### EXERCISE GOAL
Take every line containing "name" out of the records.

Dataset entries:

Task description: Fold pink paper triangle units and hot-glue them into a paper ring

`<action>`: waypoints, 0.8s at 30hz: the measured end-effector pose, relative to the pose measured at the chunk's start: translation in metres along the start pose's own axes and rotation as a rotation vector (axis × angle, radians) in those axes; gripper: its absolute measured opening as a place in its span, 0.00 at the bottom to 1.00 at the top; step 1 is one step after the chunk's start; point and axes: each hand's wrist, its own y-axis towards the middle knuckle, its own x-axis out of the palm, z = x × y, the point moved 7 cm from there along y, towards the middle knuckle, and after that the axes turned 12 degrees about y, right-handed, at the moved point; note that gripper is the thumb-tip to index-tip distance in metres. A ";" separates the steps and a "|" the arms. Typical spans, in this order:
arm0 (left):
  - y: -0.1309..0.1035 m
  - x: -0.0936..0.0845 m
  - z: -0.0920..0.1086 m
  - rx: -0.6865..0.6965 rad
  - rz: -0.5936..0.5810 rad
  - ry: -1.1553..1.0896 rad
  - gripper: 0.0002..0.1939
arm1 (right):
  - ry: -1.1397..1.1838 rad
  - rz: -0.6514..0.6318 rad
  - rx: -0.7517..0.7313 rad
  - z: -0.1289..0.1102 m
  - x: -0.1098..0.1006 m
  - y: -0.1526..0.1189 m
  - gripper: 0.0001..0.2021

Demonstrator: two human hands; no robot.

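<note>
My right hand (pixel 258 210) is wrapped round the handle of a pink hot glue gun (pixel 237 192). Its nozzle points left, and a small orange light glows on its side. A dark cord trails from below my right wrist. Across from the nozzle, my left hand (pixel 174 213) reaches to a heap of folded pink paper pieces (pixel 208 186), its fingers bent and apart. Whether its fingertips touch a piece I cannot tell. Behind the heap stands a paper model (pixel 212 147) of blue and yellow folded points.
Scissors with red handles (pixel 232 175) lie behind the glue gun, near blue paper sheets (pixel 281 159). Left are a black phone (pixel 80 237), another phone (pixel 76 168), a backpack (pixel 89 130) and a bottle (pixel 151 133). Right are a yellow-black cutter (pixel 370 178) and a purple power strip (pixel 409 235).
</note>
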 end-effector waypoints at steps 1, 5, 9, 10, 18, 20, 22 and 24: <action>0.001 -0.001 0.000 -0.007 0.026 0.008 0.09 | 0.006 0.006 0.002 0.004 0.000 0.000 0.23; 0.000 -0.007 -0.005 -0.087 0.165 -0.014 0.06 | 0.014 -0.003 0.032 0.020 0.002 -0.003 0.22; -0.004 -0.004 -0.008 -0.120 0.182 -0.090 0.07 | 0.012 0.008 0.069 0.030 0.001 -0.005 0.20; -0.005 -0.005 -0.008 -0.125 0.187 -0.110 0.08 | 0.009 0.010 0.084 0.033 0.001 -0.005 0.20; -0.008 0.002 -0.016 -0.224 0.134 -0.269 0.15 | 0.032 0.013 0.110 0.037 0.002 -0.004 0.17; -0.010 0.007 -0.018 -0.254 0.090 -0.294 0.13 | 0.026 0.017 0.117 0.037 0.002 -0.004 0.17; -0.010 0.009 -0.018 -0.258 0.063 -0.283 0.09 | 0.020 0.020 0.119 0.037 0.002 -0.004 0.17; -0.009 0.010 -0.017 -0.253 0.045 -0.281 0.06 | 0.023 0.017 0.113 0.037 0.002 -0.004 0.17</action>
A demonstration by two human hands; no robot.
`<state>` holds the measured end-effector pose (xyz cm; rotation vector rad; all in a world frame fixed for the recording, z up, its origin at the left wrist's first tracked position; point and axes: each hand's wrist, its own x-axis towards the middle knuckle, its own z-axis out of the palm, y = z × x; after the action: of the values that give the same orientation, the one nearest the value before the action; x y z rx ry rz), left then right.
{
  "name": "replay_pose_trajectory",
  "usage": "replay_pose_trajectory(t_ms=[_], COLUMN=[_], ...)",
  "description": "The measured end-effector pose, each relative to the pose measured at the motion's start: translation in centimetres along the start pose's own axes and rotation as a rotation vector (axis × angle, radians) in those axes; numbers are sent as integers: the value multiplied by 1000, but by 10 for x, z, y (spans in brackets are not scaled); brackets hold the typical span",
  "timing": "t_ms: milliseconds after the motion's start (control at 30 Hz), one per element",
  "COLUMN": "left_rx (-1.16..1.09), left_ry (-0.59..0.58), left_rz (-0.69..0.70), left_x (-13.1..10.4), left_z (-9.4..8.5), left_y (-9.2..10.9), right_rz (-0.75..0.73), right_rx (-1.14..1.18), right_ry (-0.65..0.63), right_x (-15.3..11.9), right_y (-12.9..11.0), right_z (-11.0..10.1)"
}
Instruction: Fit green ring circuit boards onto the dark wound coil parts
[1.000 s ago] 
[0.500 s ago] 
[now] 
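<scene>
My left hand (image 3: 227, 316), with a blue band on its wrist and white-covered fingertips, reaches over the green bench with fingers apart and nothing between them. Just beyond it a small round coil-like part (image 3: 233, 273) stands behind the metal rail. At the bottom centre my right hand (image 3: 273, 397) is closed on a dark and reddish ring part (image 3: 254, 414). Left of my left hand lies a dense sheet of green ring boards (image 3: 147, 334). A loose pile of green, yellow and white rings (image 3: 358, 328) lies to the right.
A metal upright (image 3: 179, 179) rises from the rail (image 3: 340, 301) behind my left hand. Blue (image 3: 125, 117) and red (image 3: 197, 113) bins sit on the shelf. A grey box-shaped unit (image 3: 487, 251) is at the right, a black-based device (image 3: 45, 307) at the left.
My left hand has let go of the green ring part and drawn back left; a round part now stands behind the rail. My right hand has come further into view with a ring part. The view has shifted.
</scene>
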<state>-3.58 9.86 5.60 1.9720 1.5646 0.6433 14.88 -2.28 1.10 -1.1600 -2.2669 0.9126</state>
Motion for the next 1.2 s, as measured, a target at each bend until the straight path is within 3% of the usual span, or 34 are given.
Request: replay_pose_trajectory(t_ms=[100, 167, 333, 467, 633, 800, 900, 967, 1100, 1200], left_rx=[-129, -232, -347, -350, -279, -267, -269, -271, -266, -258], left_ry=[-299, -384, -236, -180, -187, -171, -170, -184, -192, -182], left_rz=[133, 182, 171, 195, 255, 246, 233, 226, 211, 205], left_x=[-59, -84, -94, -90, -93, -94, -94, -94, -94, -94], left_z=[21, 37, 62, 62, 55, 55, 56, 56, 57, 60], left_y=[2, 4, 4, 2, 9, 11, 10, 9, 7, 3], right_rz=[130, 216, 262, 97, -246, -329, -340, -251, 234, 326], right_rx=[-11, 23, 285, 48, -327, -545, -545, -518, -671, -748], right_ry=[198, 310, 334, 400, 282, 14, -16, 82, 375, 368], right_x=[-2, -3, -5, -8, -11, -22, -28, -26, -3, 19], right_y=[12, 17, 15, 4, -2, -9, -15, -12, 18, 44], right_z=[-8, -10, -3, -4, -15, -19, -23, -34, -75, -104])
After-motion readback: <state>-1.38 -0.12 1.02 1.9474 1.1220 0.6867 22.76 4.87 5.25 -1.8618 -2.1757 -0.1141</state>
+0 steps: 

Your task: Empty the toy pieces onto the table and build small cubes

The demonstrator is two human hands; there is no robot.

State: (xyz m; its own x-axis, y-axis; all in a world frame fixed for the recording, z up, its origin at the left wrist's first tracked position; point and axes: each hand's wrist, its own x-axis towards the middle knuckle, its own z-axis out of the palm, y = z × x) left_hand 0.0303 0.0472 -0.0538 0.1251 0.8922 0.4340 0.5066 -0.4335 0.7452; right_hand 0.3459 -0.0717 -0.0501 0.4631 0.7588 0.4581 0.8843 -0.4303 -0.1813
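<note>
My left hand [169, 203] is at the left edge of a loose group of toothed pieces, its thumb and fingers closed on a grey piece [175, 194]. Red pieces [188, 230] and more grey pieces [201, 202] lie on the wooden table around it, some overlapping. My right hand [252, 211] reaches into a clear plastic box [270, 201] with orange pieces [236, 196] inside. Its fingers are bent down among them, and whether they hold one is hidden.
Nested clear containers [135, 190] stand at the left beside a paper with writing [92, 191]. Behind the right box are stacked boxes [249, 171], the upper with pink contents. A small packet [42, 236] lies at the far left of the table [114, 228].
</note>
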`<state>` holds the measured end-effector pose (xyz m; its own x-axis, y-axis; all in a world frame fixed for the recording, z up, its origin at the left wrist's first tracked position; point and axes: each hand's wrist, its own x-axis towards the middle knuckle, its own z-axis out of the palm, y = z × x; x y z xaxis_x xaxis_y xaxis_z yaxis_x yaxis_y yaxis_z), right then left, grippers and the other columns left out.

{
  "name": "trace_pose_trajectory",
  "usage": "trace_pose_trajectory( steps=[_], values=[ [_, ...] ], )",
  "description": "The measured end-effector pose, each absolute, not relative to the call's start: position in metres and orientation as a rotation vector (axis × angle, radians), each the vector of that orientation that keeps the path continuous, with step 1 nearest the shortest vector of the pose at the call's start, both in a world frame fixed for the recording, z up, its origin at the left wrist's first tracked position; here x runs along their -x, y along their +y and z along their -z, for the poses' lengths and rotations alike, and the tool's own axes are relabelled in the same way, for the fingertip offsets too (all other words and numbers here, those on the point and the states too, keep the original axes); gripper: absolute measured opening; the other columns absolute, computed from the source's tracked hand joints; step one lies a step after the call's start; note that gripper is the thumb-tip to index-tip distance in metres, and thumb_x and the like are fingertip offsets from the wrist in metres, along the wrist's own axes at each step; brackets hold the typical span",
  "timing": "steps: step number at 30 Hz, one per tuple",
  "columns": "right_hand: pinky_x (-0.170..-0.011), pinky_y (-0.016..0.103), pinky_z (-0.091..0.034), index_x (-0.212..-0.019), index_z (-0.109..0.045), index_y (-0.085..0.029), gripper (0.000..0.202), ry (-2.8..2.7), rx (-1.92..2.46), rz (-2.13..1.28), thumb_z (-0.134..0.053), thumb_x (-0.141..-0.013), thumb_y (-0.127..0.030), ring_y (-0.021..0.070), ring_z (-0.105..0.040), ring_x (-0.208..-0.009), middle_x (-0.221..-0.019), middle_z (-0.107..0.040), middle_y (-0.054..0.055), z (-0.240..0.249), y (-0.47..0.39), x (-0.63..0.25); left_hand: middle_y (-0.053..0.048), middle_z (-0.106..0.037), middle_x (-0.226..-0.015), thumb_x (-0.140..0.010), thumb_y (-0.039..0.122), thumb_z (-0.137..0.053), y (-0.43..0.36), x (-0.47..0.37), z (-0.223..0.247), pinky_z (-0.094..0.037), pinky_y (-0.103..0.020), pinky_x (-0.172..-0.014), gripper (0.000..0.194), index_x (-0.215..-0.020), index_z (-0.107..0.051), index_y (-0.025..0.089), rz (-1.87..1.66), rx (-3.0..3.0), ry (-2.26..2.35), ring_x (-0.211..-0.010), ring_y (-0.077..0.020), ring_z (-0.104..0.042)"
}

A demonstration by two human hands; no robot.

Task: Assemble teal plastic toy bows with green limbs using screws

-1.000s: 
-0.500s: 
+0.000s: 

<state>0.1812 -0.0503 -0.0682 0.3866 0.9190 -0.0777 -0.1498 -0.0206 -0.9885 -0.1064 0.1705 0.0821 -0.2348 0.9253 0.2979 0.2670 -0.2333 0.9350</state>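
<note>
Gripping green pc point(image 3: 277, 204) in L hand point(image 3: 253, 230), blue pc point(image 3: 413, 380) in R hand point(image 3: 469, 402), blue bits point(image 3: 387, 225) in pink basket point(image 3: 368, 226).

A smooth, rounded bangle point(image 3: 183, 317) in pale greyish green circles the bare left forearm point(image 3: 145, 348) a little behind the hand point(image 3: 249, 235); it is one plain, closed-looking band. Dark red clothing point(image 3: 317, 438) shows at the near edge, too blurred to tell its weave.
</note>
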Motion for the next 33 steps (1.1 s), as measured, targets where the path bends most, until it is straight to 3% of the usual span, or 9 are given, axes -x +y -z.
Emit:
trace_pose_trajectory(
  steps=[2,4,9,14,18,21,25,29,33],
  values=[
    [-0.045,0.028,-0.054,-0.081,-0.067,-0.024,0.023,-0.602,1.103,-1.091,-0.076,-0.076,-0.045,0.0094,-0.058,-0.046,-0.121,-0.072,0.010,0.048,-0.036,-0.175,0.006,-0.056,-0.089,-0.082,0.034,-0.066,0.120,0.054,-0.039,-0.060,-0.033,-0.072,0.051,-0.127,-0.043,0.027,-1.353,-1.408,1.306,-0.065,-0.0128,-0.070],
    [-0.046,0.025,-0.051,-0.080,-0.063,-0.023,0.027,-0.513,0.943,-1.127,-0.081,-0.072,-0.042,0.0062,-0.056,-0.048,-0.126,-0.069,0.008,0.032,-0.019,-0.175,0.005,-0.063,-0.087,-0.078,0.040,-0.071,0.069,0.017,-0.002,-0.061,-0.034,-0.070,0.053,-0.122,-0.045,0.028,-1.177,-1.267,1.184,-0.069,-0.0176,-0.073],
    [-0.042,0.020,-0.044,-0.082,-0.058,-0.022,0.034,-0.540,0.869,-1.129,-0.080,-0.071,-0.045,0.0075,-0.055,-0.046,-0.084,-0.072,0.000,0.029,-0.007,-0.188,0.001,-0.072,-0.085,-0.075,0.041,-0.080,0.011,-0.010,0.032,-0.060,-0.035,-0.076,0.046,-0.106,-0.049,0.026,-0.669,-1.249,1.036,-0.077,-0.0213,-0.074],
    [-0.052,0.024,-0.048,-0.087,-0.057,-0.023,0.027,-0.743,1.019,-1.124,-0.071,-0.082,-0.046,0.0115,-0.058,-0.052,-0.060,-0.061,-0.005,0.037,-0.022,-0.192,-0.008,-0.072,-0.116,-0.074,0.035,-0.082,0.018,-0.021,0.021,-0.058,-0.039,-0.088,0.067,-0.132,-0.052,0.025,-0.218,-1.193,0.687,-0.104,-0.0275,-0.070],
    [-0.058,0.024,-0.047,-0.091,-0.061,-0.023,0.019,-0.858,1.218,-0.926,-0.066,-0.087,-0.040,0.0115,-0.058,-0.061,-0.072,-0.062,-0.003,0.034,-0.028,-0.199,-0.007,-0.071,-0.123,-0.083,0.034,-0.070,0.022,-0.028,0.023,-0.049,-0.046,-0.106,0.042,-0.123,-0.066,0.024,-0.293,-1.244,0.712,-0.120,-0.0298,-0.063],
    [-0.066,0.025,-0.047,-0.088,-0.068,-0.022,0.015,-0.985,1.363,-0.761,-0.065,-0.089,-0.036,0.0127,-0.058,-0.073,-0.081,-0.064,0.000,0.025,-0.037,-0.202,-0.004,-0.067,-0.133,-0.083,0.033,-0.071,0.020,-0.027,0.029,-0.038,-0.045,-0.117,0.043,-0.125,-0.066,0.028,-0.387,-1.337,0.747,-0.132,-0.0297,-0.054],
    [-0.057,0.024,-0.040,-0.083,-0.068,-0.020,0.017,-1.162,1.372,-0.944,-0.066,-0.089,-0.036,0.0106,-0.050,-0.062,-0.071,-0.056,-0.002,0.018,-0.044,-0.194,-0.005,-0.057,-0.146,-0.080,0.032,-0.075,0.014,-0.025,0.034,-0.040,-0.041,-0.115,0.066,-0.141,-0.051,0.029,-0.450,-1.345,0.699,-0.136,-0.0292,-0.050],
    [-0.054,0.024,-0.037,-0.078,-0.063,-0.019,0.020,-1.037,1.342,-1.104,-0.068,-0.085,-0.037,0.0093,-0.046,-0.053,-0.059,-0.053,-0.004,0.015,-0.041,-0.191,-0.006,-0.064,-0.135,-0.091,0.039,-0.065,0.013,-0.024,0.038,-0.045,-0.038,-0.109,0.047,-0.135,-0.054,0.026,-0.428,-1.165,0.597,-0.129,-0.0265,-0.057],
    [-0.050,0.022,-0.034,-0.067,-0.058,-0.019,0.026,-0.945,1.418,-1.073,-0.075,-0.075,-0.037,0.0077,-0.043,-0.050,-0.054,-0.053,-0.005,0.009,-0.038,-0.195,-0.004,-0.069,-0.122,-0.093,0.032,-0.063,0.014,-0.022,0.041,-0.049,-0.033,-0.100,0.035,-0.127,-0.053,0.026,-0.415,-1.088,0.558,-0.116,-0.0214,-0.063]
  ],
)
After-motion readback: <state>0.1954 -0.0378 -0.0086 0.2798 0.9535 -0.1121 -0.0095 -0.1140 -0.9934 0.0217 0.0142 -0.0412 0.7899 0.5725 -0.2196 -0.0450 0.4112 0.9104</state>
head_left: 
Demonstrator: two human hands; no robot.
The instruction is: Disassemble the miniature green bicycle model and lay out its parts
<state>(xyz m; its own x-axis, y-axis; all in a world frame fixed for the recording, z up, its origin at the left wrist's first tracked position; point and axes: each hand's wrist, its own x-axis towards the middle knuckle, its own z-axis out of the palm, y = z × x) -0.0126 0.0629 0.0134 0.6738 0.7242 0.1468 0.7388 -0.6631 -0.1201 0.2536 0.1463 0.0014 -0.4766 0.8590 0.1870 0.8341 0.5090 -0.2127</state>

### SOLUTION
  "name": "replay_pose_trajectory",
  "name": "trace_pose_trajectory",

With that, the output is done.